TRY IT ->
Write down the listing again exactly as it appears below, without its pictures.

DATA EXCERPT ->
== Segment start ==

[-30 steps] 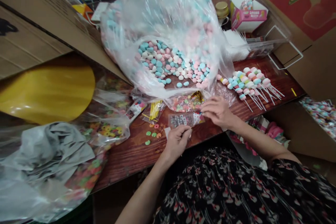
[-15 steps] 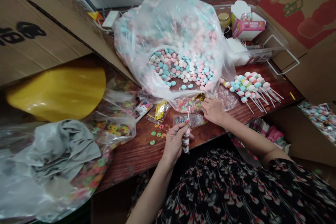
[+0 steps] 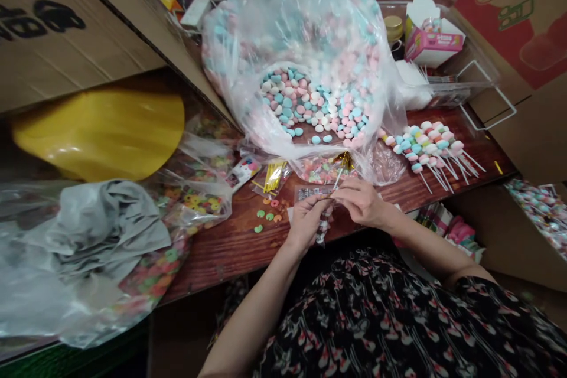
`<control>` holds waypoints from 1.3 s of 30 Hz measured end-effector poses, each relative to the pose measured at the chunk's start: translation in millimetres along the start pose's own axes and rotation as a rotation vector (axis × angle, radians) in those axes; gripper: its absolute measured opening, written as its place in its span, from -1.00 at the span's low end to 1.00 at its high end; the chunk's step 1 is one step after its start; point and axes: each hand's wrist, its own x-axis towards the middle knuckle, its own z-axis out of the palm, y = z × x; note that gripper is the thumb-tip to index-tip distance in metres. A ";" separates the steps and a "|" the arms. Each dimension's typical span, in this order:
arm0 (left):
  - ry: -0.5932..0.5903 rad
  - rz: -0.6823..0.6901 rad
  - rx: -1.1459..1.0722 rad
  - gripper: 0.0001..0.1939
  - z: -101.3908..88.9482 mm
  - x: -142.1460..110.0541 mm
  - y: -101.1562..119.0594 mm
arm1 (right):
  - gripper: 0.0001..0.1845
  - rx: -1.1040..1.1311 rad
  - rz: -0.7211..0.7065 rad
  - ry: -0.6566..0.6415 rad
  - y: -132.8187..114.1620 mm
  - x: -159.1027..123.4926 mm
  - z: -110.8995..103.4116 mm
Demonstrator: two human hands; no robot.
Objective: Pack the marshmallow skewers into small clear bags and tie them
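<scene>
My left hand [image 3: 306,220] is closed around a candy skewer [image 3: 322,231] in a clear wrapper, its white stick pointing up and away. My right hand [image 3: 358,199] meets it at the wrapper's neck, thumb and finger pinched on what looks like a thin gold twist tie, mostly hidden by the fingers. Just beyond the hands lies a bundle of gold twist ties [image 3: 345,159] on a clear bag of ring candies [image 3: 316,170]. A printed clear wrapper [image 3: 305,194] lies partly under my hands.
Behind stands a large open bag of pastel marshmallows [image 3: 301,29]. Finished-looking marshmallow skewers [image 3: 429,144] are piled at right, near a clear plastic tray [image 3: 472,91]. Loose ring candies [image 3: 260,214], yellow ties [image 3: 275,176] and a grey cloth [image 3: 106,230] are left. Cardboard boxes [image 3: 101,29] flank the table.
My right hand has come from the gold ties back to the wrapped skewer and now pinches at its neck. The skewer's stick leans more to the right. The camera view has shifted slightly.
</scene>
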 end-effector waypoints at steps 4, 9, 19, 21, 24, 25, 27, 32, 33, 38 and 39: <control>-0.022 0.047 0.049 -0.79 -0.4 -1.0 0.3 | -0.58 -0.066 -0.040 -0.043 1.3 -6.3 8.8; -0.047 0.069 0.069 -0.78 -7.1 -2.3 -6.0 | -0.50 -0.070 0.023 -0.129 5.0 -11.3 6.3; -0.017 0.030 0.092 -0.68 -4.0 -0.2 -6.8 | -0.40 -0.026 0.143 -0.152 2.7 -21.1 5.5; -0.015 0.042 0.089 -0.66 -2.8 -0.2 -5.3 | -0.40 0.048 0.230 -0.074 -2.6 -23.3 4.0; -0.011 0.051 0.072 -0.67 -0.8 0.0 -5.4 | -0.53 0.208 0.462 0.058 -10.5 -27.9 5.6; -0.010 0.051 0.067 -0.68 0.1 0.2 -6.1 | -0.63 0.264 0.538 0.080 -12.4 -29.3 7.2; -0.011 0.056 0.068 -0.69 2.1 0.3 -7.5 | -0.81 0.385 0.654 0.088 -14.1 -31.1 10.9; -0.054 0.052 0.101 -0.68 6.3 -3.9 -6.8 | -0.81 0.647 0.729 0.007 -5.1 -28.8 8.5; -0.088 0.033 0.106 -0.67 6.3 -5.4 -6.0 | -0.81 0.671 0.699 -0.044 -2.0 -27.7 5.2; -0.282 -0.146 0.099 -0.67 2.0 -12.1 -3.8 | -0.79 0.495 0.318 -0.346 5.9 -24.5 -15.0; -0.323 -0.186 0.100 -0.68 0.9 -13.0 -3.2 | -0.79 0.384 0.192 -0.360 5.3 -25.1 -18.2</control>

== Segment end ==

COMPLETED EXERCISE ->
[-30 steps] 
[-15 steps] 
[+0 steps] 
`<control>` holds waypoints from 1.3 s of 30 Hz measured end-effector poses, each relative to the pose measured at the chunk's start: translation in millimetres along the start pose's own axes and rotation as a rotation vector (axis × angle, radians) in those axes; gripper: its absolute measured opening, written as its place in its span, from -1.00 at the span's low end to 1.00 at its high end; the chunk's step 1 is one step after its start; point and axes: each hand's wrist, its own x-axis towards the middle knuckle, its own z-axis out of the palm, y = z × x; note that gripper is the thumb-tip to index-tip distance in metres. A ";" separates the steps and a "|" the arms. Each dimension's typical span, in this order:
arm0 (left):
  - ry: -0.5932..0.5903 rad
  - rz: -0.6823..0.6901 rad
  - rx: -1.1459..1.0722 rad
  - gripper: 0.0001..0.1939
  - z: -101.3908..88.9482 mm
  - x: -142.1460..110.0541 mm
  - y: -101.1562..119.0594 mm
arm1 (right):
  - gripper: 0.0001..0.1845
  - rx: -1.1040..1.1311 rad
  - rz: -0.7211..0.7065 rad
  - ry: -0.6566..0.6415 rad
  - y: -132.8187..114.1620 mm
  - x: -159.1027..123.4926 mm
  - z: -110.8995..103.4116 mm
Demonstrator: two human hands; no robot.
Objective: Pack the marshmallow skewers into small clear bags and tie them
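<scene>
My left hand [image 3: 306,220] is closed around a candy skewer [image 3: 322,231] in a clear wrapper, its white stick pointing up and away. My right hand [image 3: 358,199] meets it at the wrapper's neck, thumb and finger pinched on what looks like a thin gold twist tie, mostly hidden by the fingers. Just beyond the hands lies a bundle of gold twist ties [image 3: 345,159] on a clear bag of ring candies [image 3: 316,170]. A printed clear wrapper [image 3: 305,194] lies partly under my hands.
Behind stands a large open bag of pastel marshmallows [image 3: 301,29]. Finished-looking marshmallow skewers [image 3: 429,144] are piled at right, near a clear plastic tray [image 3: 472,91]. Loose ring candies [image 3: 260,214], yellow ties [image 3: 275,176] and a grey cloth [image 3: 106,230] are left. Cardboard boxes [image 3: 101,29] flank the table.
My right hand has come from the gold ties back to the wrapped skewer and now pinches at its neck. The skewer's stick leans more to the right. The camera view has shifted slightly.
</scene>
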 end-effector waypoints at steps 4, 9, 19, 21, 24, 25, 27, 32, 33, 38 and 39: <control>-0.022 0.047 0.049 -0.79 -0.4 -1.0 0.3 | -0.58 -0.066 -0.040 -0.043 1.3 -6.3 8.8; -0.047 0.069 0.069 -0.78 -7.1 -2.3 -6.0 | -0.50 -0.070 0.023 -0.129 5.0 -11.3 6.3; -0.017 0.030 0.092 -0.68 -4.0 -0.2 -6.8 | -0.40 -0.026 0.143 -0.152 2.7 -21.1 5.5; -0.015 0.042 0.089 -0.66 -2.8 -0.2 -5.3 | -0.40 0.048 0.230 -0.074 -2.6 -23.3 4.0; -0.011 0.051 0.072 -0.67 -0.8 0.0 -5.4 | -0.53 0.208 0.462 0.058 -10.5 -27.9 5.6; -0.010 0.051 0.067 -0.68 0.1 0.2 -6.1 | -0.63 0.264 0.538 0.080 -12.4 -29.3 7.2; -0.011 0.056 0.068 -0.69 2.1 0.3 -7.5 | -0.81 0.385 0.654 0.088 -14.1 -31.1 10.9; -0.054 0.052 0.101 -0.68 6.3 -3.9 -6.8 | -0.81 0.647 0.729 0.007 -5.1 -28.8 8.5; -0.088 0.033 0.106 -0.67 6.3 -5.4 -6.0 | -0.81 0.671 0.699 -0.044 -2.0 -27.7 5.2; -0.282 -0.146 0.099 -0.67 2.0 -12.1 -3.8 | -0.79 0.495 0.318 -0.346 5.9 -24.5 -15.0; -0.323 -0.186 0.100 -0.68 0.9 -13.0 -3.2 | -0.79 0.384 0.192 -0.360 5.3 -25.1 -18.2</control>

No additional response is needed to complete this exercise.